WORK TO BE COMPLETED ▸ Your output should be the line with "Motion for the" and all following lines of the data below, through the end, repeated exactly.

DATA SEGMENT ▸
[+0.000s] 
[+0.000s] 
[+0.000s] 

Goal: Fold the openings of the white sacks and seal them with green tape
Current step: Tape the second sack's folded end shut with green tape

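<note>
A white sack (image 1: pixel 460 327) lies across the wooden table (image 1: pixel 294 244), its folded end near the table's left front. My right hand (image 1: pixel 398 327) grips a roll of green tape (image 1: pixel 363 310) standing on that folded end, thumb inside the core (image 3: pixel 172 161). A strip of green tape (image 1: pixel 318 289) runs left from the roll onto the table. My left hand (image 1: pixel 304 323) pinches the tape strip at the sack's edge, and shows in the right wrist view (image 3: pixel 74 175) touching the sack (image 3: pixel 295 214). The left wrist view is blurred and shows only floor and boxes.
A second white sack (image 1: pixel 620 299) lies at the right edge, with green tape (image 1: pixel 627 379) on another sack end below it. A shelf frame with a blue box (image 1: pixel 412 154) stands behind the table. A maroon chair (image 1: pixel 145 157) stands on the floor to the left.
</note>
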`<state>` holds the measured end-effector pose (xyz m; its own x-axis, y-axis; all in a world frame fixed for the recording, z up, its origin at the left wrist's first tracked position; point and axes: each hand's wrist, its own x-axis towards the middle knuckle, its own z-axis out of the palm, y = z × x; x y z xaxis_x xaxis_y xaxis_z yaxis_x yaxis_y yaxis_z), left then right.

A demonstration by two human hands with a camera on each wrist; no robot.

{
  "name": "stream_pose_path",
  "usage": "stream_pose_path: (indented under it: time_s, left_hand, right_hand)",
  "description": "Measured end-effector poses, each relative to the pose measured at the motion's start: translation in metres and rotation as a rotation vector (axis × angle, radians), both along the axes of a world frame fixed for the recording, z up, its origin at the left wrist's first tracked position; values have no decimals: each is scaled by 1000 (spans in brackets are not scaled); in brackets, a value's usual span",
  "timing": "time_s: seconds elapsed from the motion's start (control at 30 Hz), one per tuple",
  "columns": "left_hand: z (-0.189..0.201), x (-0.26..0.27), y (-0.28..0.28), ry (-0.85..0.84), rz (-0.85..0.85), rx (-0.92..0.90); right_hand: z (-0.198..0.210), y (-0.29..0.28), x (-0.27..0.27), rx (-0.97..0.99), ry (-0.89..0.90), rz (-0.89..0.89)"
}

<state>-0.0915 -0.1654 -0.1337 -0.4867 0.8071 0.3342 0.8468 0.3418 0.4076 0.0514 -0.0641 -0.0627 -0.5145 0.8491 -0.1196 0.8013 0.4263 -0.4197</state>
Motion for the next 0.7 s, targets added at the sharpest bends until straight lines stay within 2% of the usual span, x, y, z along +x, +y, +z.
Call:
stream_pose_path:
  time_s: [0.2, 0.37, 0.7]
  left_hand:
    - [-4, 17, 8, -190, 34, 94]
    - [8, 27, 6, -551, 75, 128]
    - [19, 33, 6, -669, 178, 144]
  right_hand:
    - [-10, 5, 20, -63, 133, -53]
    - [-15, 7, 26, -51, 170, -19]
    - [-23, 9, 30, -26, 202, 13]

COMPLETED EXERCISE ▸
Motion for the next 0.7 s, targets added at the sharpest bends until straight lines stay within 2% of the usual span, x, y, z along +x, +y, +z.
Call:
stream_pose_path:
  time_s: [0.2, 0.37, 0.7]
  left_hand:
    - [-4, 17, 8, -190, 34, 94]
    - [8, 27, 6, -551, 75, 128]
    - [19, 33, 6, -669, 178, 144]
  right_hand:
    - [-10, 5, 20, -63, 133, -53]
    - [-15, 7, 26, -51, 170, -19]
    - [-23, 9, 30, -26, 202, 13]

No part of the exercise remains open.